Nothing but an exact copy is wanted: the line with "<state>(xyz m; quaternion" and each line after it in the data below, last line included.

• • • • • • •

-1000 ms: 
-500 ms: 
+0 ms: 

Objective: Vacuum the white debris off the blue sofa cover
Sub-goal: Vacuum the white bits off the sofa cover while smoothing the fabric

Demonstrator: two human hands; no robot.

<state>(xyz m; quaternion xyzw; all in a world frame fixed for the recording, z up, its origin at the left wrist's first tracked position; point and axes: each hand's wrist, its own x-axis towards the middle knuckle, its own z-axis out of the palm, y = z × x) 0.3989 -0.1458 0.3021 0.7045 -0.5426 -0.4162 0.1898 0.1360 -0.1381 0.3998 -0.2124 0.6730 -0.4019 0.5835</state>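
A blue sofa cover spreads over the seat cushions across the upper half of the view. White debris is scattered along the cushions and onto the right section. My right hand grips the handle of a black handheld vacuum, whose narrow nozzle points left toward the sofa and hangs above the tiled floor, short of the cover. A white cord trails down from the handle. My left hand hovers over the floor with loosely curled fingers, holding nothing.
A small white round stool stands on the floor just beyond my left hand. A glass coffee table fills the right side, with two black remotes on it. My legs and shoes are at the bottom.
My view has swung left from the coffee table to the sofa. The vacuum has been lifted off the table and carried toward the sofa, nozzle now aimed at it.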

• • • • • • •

SOLUTION TO THIS PROBLEM:
<state>(xyz m; quaternion xyzw; all in a world frame fixed for the recording, z up, its origin at the left wrist's first tracked position; point and axes: each hand's wrist, its own x-axis towards the middle knuckle, its own z-axis out of the palm, y = z × x) 0.3989 -0.1458 0.3021 0.7045 -0.5426 -0.4162 0.1898 0.1360 -0.1381 0.3998 -0.2124 0.6730 -0.4019 0.5835</state>
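A blue sofa cover spreads over the seat cushions across the upper half of the view. White debris is scattered along the cushions and onto the right section. My right hand grips the handle of a black handheld vacuum, whose narrow nozzle points left toward the sofa and hangs above the tiled floor, short of the cover. A white cord trails down from the handle. My left hand hovers over the floor with loosely curled fingers, holding nothing.
A small white round stool stands on the floor just beyond my left hand. A glass coffee table fills the right side, with two black remotes on it. My legs and shoes are at the bottom.
My view has swung left from the coffee table to the sofa. The vacuum has been lifted off the table and carried toward the sofa, nozzle now aimed at it.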

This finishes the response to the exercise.